Machine Learning & It's use cases
Sourav Dinda
AWS DevOps | SRE | Senior Software Engineer | CKA | GitOps | 2x AWS certified | 3x Redhat Certified( EX294+EX180+EX280) | Python Backend Developer | AWS DevOps Engineer | FastAPI | Flask | Trainer | Codechef
WHAT IS ML ?
According to Arthur Samuel, Machine Learning algorithms enable the computers to learn from data, and even improve themselves, without being explicitly programmed.
Machine learning (ML) is a category of an algorithm that allows software applications to become more accurate in predicting outcomes without being explicitly programmed. The basic premise of machine learning is to build algorithms that can receive input data and use statistical analysis to predict an output while updating outputs as new data becomes available.

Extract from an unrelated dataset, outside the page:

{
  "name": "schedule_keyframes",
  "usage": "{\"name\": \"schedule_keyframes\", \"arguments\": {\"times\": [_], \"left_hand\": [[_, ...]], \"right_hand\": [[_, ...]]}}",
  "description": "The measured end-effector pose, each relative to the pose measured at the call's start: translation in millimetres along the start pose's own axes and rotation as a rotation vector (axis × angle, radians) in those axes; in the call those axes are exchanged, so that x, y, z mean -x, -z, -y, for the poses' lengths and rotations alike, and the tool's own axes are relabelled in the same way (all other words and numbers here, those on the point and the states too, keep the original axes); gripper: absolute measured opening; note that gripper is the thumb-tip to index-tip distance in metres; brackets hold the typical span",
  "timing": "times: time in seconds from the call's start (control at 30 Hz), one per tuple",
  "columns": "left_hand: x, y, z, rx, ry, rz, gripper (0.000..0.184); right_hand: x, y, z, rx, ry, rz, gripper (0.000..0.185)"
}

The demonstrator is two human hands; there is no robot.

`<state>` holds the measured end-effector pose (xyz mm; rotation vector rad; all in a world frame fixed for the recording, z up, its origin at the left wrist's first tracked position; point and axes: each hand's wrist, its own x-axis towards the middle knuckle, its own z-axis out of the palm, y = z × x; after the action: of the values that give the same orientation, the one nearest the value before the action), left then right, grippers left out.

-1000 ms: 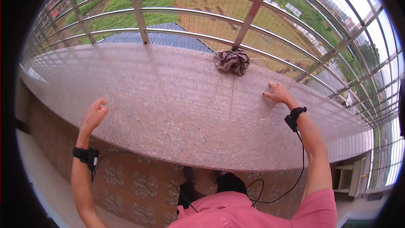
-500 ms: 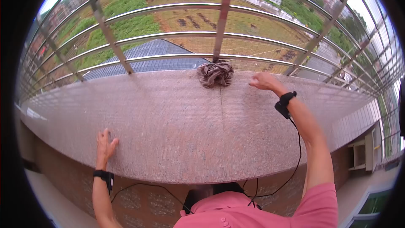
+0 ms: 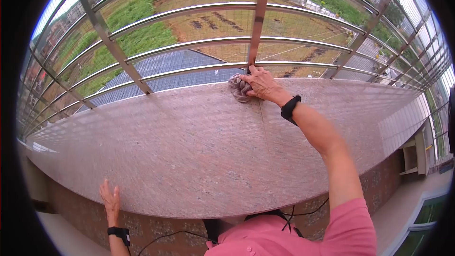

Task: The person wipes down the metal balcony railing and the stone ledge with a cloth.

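A crumpled grey-brown cloth (image 3: 238, 89) lies at the far edge of the speckled pinkish stone ledge (image 3: 189, 151), by the foot of an upright metal post (image 3: 256, 33). My right hand (image 3: 266, 86) has its fingers curled over the right side of the cloth, with the fingertips close to the post. Part of the cloth is hidden under that hand. My left hand (image 3: 110, 201) is at the near left edge of the ledge, fingers apart and holding nothing; whether it touches the stone I cannot tell.
Metal railing bars (image 3: 199, 42) run along the far side of the ledge, with a field and a dark roof (image 3: 166, 66) beyond. A black cable (image 3: 180, 232) hangs near my body. At right stands a pale open-fronted cabinet (image 3: 414, 156).
My right hand has moved left onto the cloth and taken hold of it. My left hand has drawn back towards the near edge. The view has shifted slightly.
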<state>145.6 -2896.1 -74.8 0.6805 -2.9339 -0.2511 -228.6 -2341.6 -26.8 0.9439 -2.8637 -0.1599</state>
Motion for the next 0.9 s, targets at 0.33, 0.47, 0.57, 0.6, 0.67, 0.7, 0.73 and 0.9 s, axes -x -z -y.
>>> {"name": "schedule_keyframes", "arguments": {"times": [0.33, 0.47, 0.57, 0.6, 0.67, 0.7, 0.73, 0.9], "left_hand": [[7, -41, 14, 0.064, -0.118, -0.249, 0.045], [6, -39, 8, 0.026, -0.069, -0.251, 0.046], [7, -38, 5, 0.019, -0.035, -0.224, 0.047], [6, -38, 6, 0.020, -0.028, -0.226, 0.047], [6, -38, 7, 0.038, -0.020, -0.167, 0.048], [6, -39, 7, 0.044, -0.023, -0.164, 0.048], [7, -40, 8, 0.041, -0.029, -0.168, 0.049], [8, -45, 10, -0.006, -0.013, -0.168, 0.051]], "right_hand": [[-22, 4, 33, -0.200, -0.443, -0.218, 0.035], [-17, 1, 34, -0.364, -0.751, -0.618, 0.035], [-39, -13, 45, -0.449, -0.886, -0.713, 0.039], [-46, -17, 49, -0.472, -0.939, -0.759, 0.041], [-57, -26, 52, -0.465, -1.007, -0.740, 0.046], [-64, -30, 56, -0.471, -1.098, -0.780, 0.048], [-69, -33, 59, -0.478, -1.189, -0.823, 0.050], [-98, -3, 101, -0.721, -1.171, -0.787, 0.052]]}}
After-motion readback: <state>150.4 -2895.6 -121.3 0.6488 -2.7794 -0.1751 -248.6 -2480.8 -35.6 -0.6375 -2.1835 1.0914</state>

Machine learning is an application of artificial intelligence (AI) that provides systems the ability to automatically learn and improve from experience without being explicitly programmed. Machine learning focuses on the development of computer programs that can access data and use it learn for themselves.
The process of learning begins with observations or data, such as examples, direct experience, or instruction, in order to look for patterns in data and make better decisions in the future based on the examples that we provide. The primary aim is to allow the computers learn automatically without human intervention or assistance and adjust actions accordingly.
But, using the classic algorithms of machine learning, text is considered as a sequence of keywords; instead, an approach based on semantic analysis mimics the human ability to understand the meaning of a text.
Types of Machine Learning?
Overview of Supervised Learning Algorithm
In Supervised learning, an AI system is presented with data which is labeled, which means that each data tagged with the correct label.
The goal is to approximate the mapping function so well that when you have new input data (x) that you can predict the output variables (Y) for that data.
As shown in the above example, we have initially taken some data and marked them as ‘Spam’ or ‘Not Spam’. This labeled data is used by the training supervised model, this data is used to train the model.
Once it is trained we can test our model by testing it with some test new mails and checking of the model is able to predict the right output.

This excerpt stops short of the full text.